* Exercise *
Without any of the pictures, set down the data below exactly.

╭─ Data shown

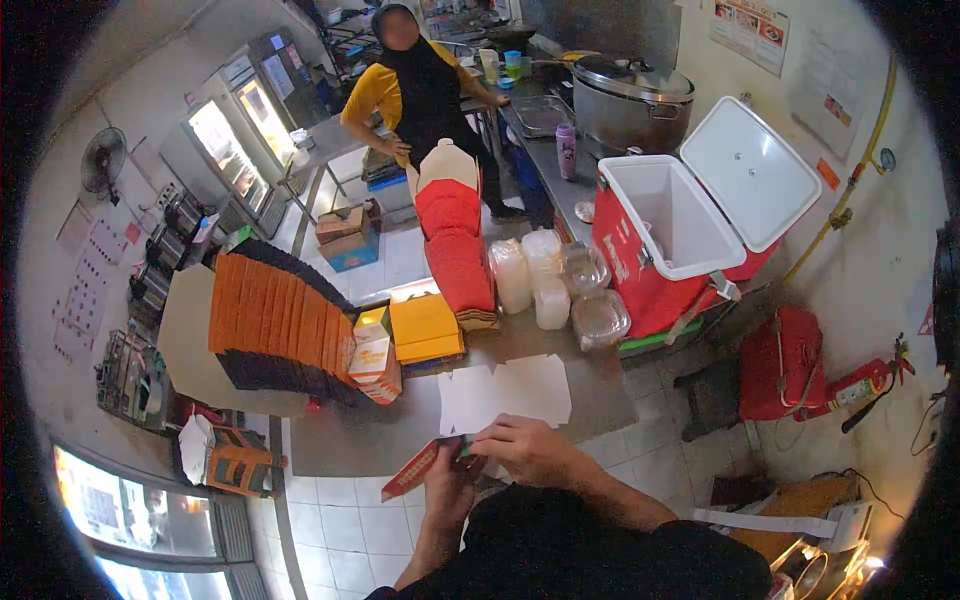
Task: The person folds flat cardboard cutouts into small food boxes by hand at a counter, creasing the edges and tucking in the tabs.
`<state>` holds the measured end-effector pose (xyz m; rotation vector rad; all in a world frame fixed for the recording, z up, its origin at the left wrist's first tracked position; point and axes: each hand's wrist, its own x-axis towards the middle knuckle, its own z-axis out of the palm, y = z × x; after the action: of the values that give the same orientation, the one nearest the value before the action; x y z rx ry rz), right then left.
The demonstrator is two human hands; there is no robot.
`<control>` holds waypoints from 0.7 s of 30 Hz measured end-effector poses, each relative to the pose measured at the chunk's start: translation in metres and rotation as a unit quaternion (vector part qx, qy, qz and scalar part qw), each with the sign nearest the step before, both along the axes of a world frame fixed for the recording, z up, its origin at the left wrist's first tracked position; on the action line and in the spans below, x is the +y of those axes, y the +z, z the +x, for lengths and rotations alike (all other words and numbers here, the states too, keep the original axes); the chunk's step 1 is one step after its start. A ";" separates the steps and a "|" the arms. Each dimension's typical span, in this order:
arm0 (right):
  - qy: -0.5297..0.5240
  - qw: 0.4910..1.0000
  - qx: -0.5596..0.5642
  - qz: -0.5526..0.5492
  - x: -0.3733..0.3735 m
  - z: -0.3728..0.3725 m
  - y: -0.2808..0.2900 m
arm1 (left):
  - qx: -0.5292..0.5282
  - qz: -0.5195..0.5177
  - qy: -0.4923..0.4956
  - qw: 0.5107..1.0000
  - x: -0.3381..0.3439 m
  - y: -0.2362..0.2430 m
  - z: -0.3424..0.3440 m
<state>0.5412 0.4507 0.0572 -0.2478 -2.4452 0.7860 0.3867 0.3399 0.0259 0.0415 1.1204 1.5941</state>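
The left hand (450, 490) grasps a flat red-and-white card piece (410, 472) between its fingers, tilted, in front of the near edge of a grey metal desk (345, 440). The right hand (525, 450) meets it at the piece's right end, fingers bent beside a small green patch; whether they pinch anything cannot be told. Just beyond the hands, a flat white cut-out card sheet (505, 393) lies on the desk.

Left of the sheet stand an orange-and-white printed carton (375, 368) and a long leaning row of orange cardboard pieces with dark edges (275, 320). Behind it are a stack of yellow cardboard (425, 325), a tall stack of red cardboard (460, 265) and, to the right, clear round plastic containers (600, 318). Farther right, a red cooler box with a white interior (628, 255) has its lid raised. Across the desk stands a person in yellow sleeves and black clothing (425, 95).
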 end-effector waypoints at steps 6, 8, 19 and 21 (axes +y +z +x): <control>0.017 1.000 -0.001 0.014 -0.005 -0.006 -0.002 | -0.008 0.050 -0.003 0.999 -0.006 -0.001 0.000; 0.034 0.999 0.010 0.026 -0.007 -0.009 -0.004 | -0.029 0.049 0.010 0.998 -0.008 -0.003 0.000; -0.042 0.996 0.025 -0.068 0.000 0.000 0.015 | 0.166 -0.006 -0.005 0.986 -0.010 -0.023 -0.001; -0.082 0.987 0.024 -0.139 -0.003 0.001 0.015 | 0.264 -0.059 0.007 0.963 -0.011 -0.035 0.003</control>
<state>0.5424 0.4480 0.0720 -0.5216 -2.2313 1.0439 0.3896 0.3289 -0.0090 0.4014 1.6263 1.5676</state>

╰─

* Answer box *
Task: The person folds flat cardboard cutouts into small food boxes by hand at a counter, creasing the edges and tucking in the tabs.
`<state>` holds the measured end-effector pose (xyz m; rotation vector rad; all in a world frame fixed for the recording, z up, its origin at the left wrist's first tracked position; point and axes: each hand's wrist, its own x-axis towards the middle knuckle, its own z-axis out of the palm, y = z × x; after the action: of the values that give the same orientation, the one nearest the value before the action; x y z rx ry rz), right then left.
The demonstrator is two human hands; there is no robot.
`<control>` holds waypoints from 0.7 s of 30 Hz measured end-effector poses, each relative to the pose measured at the chunk's start: translation in metres and rotation as a unit quaternion (vector part qx, qy, qz and scalar part qw), each with the sign nearest the step before, both along the axes of a world frame fixed for the recording, z up, its origin at the left wrist's first tracked position; on the action line and in the spans below, x is the +y of those axes, y the +z, z the +x, for lengths and rotations alike (all other words and numbers here, the states too, keep the original axes); the chunk's step 1 is one step after its start. A ";" separates the steps and a "|" the arms. Each dimension's typical span, in this order:
arm0 (right):
  - qy: -0.5297..0.5240
  - qw: 0.4910..1.0000
  - qx: -0.5596..0.5642
  - qz: -0.5526..0.5492
  - x: -0.3733..0.3735 m
  - z: -0.3728..0.3725 m
  - y: -0.2808..0.2900 m
arm1 (left):
  - qx: -0.5292..0.5282
  - qz: -0.5195..0.5177
  - qy: -0.4923..0.4956
  - qw: 0.5107..1.0000
  - x: -0.3381..0.3439 m
  - y: -0.2362..0.2430 m
  - z: -0.3424..0.3440 m
<state>0.5412 0.4507 0.0572 -0.2478 -2.4452 0.7860 0.3867 0.3399 0.0259 0.0415 1.1204 1.5941</state>
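The left hand (450, 490) grasps a flat red-and-white card piece (410, 472) between its fingers, tilted, in front of the near edge of a grey metal desk (345, 440). The right hand (525, 450) meets it at the piece's right end, fingers bent beside a small green patch; whether they pinch anything cannot be told. Just beyond the hands, a flat white cut-out card sheet (505, 393) lies on the desk.

Left of the sheet stand an orange-and-white printed carton (375, 368) and a long leaning row of orange cardboard pieces with dark edges (275, 320). Behind it are a stack of yellow cardboard (425, 325), a tall stack of red cardboard (460, 265) and, to the right, clear round plastic containers (600, 318). Farther right, a red cooler box with a white interior (628, 255) has its lid raised. Across the desk stands a person in yellow sleeves and black clothing (425, 95).
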 end-effector waypoints at steps 6, 8, 19 and 21 (axes +y +z +x): <control>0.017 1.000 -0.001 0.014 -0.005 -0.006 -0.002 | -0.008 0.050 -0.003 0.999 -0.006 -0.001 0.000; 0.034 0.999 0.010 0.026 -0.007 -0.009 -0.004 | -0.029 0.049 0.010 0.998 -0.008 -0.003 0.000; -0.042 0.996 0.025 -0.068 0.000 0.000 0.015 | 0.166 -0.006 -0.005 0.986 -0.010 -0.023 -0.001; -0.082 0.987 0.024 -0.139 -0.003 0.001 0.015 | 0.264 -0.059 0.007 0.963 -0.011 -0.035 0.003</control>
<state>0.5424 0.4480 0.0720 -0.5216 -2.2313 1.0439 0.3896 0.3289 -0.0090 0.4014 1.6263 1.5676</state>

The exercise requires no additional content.